Let me summarize my experience, some of the pros are:
Free and open source
Fast install and boot with no problems using default settings and the Btrfs file system that is much more robust than the outdated FAT32 format in ROS 0.4.9. Gone are the days of waiting for checkdisk after a crash.
Compatible with some Windows drivers and apps (trial and error so far)
Basics like screen, keyboard, TrackPoint, DVD work fine
Ethernet is working now but required some hands on magic to activate the drivers without crashing the OS (and I forgot the exact steps that it took me)
App-manager is included with a range of free preselected and compatible Windows apps just like in Linux (requires Internet)
Some apps that worked: 7zip, Wordpad, Excel viewer, CPU-Z, Firefox 48, Opera, Opensonic, SimCity 3000, Pingus, etc.
I believe the system stability has been improved over the previous version 0.4.9 because I did not get any OS crashes expect for incompatible drivers
Some of the negatives are:
USB is still not working (USB storage, mouse, etc) but there exists a patch with USB support that should be added into the main releases in the future
Sound is not working (Windows drivers don’t work)
Generic video drivers are slow and support no advanced features
Sometimes slow an unstable, mostly depending on the apps
Interesting video.
Do the BTRFS tools get installed when you choose BTRFS as the FS?
BTRFS cannot handle dynamic databases or files so the qcow2 HD has to be a fixed size, NOT dynamic if BTRFS is to run well on ReactOS.
I've been running BTRFS for almost four years. I've tried all the usual suspects for creating snapshots automatically but doing so manually is, for me, the best way. Using default settings on Snapper, for example, can create 50 or more snapshots. The devs recommend a maximum of 8 per subvolume to avoid older snapshots fully populating and eating up disk space. I usually limit the snapshot count to 4 per @ and 4 per @home. I first open a Konsole and "sudo -i" to gain root. Then I use "mount /dev/disk/bu-uuid/uuidhere /mnt" to mount the <ROOT_FS>. Ditto for my storage drive being mounted to /backup. I initially started with a snapshot of @ and @home (@yyyymmdd and @homeyyyymmdd) and after using "btrfs send ... | btrfs receive /backup" to sent them to /backup I then resort to using the incremental command to do subsequent sends to /backup:
btrfs send -p @homeyyyymmdd-1 @homeyyyymmdd | btrfs receive /backup
which results in "receive" seeing a copy of @yyyymmdd-1 on /backup and adding to it the difference between @homeyyyymmdd-1 and @homeyyyymmdd that is sent to /backup. My remote storage times dropped from 20-30 minutes per subvolume to 30-60 seconds per subvolume.
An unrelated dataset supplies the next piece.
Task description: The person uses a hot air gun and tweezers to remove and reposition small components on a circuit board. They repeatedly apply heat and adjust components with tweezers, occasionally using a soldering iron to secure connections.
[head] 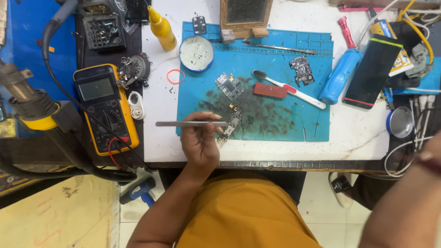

I mention all that to ask this: IF I drop to a DOS box and attempt to mount the @ or @home subvolume on another directory will it let me?
I just looked in my thread and unfortunately I can't help you with BTRFS. I do remember that after a system crash in ROS I the whole file system was magically teleported back to the last session before the crash (removing all changes from that session) so the Os is now safe against bricking it with some driver settings.